* [WHAT THE TASK ASKS]: Work through the listing below and count the lines that hold "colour". Answer with the number alone.
#### DATA EXTRACT ####
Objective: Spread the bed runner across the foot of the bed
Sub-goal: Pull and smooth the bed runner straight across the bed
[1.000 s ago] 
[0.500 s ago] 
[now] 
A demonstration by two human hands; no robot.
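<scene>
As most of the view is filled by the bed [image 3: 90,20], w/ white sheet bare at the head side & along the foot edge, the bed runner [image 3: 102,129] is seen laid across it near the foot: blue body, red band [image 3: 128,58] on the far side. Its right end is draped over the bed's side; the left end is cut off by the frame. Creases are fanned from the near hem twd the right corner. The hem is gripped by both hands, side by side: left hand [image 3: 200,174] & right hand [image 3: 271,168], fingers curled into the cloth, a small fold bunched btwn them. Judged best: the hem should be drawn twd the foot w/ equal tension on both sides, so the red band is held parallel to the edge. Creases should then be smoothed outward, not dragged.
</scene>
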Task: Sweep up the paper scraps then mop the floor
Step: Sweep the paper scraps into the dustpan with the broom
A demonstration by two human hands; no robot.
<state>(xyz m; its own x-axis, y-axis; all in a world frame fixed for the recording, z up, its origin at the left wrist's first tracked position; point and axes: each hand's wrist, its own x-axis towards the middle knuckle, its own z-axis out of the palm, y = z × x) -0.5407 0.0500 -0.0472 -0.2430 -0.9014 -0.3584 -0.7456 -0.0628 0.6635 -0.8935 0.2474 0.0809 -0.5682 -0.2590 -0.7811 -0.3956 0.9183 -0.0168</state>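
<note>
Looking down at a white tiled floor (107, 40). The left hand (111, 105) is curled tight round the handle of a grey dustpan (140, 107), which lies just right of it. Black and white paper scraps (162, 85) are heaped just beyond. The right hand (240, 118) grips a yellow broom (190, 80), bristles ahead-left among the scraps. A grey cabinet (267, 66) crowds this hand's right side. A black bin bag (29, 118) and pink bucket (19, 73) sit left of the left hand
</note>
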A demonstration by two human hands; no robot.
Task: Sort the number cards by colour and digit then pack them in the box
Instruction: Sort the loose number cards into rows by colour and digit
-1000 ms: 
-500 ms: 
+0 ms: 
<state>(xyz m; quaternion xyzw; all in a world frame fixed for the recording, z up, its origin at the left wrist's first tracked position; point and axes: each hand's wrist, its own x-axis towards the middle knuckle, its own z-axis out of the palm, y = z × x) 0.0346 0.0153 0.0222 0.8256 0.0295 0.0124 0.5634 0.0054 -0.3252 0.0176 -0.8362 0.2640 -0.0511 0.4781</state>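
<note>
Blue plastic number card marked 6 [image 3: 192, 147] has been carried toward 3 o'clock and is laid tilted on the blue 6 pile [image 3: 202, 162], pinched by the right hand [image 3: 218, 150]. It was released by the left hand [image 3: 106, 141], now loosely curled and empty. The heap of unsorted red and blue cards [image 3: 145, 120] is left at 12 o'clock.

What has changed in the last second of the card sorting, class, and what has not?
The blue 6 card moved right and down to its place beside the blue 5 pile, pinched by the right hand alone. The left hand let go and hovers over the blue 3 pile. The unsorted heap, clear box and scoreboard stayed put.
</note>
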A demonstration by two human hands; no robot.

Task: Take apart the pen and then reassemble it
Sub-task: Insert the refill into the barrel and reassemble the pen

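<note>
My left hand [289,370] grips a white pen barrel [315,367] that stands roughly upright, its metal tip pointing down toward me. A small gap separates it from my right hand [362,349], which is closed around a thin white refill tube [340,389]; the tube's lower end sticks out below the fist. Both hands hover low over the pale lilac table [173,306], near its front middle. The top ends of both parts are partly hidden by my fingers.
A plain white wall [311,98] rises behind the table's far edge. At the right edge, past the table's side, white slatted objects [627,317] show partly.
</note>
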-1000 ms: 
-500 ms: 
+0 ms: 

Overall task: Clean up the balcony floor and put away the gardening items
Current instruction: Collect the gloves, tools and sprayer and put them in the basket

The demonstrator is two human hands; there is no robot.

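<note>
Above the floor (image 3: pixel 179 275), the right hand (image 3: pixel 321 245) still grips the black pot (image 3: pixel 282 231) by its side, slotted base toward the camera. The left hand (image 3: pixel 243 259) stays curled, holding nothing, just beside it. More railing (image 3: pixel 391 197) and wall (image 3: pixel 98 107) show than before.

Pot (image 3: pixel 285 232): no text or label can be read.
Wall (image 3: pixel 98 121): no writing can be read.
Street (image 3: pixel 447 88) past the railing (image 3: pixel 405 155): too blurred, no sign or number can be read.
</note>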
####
* [EXERCISE RESULT]: 2